[Saved data entries]
"""

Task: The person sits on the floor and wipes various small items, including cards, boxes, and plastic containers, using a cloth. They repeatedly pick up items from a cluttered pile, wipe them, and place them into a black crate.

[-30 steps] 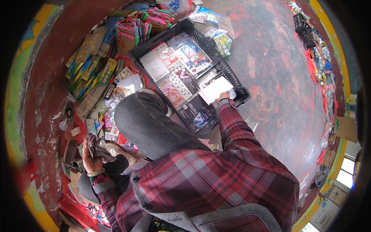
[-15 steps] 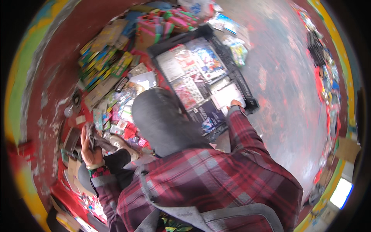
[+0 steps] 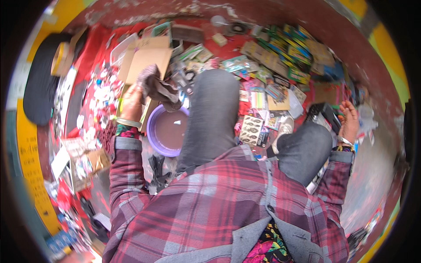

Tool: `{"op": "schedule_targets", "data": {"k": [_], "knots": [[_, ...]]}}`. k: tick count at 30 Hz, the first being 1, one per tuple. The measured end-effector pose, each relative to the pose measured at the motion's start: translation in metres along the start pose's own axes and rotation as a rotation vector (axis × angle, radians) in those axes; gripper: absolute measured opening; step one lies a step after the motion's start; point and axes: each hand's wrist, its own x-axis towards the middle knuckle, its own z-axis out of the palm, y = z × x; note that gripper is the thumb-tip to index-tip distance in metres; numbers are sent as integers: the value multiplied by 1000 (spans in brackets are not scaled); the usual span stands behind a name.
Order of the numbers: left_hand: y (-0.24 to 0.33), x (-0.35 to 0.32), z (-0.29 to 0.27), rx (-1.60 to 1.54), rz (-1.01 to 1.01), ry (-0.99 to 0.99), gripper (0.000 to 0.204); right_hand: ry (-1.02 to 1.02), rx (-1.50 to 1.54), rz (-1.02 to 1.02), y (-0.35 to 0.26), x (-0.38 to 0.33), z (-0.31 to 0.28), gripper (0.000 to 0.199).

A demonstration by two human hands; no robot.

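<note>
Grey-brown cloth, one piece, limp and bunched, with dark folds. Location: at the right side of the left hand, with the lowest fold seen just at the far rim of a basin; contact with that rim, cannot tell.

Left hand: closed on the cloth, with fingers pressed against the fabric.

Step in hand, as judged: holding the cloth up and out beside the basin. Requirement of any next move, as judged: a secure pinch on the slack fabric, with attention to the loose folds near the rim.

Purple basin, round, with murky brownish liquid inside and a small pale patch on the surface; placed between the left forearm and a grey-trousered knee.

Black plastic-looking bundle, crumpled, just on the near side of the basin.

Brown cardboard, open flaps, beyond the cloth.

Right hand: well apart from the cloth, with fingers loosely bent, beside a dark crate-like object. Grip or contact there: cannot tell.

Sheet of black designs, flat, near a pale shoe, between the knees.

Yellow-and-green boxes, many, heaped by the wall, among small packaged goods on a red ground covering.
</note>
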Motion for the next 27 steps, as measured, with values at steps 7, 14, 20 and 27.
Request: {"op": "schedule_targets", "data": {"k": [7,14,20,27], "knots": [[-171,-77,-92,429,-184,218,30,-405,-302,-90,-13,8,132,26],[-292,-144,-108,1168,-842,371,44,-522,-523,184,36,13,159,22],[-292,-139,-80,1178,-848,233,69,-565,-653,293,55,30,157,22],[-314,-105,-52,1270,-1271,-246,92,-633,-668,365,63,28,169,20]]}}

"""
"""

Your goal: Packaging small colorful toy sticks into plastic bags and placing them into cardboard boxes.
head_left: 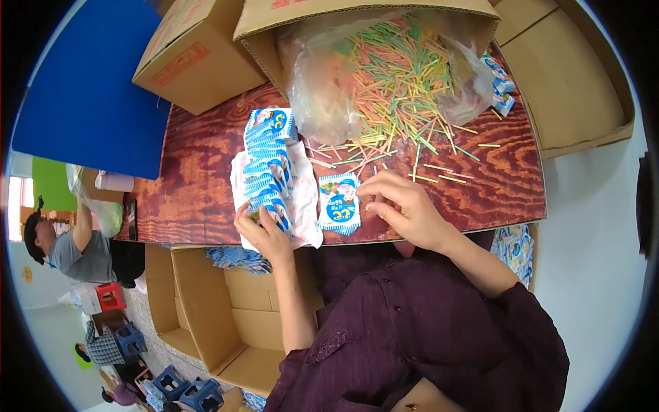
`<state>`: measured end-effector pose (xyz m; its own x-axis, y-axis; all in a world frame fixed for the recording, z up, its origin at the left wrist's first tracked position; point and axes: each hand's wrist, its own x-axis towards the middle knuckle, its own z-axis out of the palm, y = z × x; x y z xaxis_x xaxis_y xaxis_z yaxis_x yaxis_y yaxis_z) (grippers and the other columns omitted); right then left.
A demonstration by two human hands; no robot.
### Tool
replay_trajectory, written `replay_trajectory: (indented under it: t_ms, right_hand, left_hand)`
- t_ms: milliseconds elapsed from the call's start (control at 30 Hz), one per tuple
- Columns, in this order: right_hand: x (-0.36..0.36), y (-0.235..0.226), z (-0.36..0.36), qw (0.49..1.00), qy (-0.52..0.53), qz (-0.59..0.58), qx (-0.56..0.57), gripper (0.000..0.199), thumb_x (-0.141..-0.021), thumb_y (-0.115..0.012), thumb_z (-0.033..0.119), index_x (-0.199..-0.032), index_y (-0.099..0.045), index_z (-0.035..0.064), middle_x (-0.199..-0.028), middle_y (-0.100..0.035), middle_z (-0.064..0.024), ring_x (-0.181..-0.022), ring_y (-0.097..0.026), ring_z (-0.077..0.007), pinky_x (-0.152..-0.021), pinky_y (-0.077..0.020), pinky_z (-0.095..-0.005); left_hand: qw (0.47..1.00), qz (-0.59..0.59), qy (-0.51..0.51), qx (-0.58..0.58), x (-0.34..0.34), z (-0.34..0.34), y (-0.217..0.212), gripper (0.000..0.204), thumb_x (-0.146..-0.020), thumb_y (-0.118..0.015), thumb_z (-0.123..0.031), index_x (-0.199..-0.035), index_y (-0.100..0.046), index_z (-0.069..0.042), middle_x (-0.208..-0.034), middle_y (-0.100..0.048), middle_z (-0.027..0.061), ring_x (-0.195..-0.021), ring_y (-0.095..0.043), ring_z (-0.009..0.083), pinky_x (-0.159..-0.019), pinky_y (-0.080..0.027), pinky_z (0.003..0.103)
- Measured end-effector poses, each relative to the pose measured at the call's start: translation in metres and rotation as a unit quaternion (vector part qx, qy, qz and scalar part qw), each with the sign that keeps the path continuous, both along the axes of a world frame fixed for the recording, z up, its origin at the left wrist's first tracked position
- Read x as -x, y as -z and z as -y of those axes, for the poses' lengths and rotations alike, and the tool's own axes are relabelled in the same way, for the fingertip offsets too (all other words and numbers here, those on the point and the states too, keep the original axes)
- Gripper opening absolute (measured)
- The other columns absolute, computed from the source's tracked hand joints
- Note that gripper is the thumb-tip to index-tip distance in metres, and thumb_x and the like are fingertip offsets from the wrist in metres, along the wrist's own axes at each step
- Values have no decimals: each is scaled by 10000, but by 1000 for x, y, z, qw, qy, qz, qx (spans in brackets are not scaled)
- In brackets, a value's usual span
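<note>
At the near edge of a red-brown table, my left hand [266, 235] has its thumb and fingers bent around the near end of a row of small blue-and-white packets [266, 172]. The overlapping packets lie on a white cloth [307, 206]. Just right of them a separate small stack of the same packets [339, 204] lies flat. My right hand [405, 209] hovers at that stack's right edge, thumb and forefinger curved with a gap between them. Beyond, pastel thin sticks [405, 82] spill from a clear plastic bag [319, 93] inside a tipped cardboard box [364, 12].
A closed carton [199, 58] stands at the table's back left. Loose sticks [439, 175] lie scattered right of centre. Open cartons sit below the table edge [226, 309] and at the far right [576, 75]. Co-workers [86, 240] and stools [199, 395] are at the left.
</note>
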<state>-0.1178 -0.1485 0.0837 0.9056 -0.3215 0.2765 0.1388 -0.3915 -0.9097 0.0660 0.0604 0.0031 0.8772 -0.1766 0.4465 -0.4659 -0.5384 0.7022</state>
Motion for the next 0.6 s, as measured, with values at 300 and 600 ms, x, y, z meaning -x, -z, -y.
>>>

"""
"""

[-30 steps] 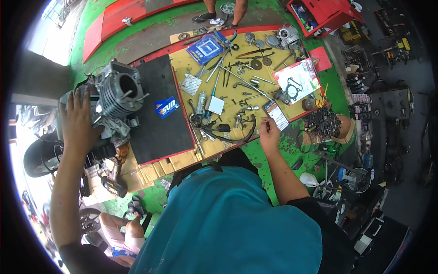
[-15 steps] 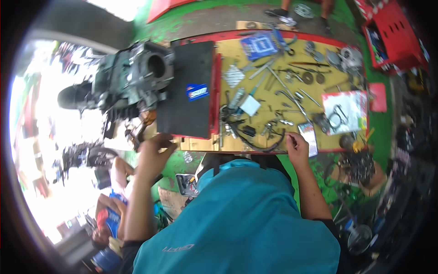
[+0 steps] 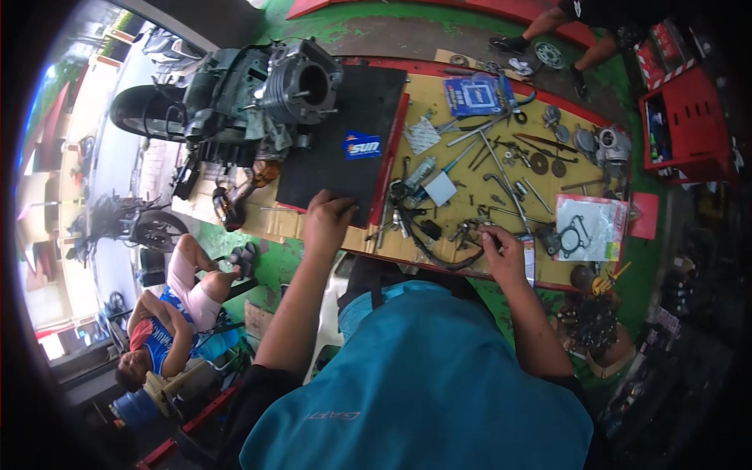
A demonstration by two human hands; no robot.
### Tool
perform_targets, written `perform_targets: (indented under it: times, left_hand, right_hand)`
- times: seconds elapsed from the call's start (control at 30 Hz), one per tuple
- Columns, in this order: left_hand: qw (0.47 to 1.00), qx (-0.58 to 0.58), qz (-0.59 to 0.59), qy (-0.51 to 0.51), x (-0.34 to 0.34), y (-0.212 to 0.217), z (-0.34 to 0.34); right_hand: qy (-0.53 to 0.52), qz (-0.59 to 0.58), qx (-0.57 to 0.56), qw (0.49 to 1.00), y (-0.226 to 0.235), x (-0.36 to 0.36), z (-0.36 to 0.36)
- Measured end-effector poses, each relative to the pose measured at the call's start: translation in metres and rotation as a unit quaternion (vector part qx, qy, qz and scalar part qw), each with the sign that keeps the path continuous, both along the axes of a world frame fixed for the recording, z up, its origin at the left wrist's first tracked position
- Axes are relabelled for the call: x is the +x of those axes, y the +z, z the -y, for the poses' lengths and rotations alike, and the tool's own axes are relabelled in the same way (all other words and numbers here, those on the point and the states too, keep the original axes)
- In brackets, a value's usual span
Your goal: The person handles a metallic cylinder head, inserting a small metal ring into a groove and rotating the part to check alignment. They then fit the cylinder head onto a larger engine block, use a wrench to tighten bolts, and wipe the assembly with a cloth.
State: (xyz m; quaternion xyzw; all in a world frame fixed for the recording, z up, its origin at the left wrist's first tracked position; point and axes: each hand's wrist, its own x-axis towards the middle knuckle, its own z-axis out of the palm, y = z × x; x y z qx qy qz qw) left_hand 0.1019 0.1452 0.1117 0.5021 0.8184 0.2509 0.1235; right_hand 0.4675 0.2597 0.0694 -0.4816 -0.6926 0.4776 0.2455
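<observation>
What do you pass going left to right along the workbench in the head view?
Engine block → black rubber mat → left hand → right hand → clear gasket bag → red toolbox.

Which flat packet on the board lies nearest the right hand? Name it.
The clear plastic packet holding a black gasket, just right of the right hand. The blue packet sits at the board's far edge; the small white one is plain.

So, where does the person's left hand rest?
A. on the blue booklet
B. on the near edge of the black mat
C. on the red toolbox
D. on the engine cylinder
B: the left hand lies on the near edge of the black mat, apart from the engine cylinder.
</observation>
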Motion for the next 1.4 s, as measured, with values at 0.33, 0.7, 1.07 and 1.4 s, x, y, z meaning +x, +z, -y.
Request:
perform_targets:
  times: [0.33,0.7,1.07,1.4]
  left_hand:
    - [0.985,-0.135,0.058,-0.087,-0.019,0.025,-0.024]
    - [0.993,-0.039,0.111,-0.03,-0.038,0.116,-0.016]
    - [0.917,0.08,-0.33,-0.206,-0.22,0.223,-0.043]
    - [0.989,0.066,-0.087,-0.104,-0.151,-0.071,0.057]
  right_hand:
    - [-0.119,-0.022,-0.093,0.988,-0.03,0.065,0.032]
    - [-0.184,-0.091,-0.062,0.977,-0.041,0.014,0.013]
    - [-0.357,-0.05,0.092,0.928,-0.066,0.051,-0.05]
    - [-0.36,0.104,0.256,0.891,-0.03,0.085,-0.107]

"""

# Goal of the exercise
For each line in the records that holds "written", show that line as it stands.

# Response
replay_trajectory, written `replay_trajectory: (indented under it: t_ms, right_hand, left_hand)`
perform_targets, written `perform_targets: (indented under it: times, left_hand, right_hand)`

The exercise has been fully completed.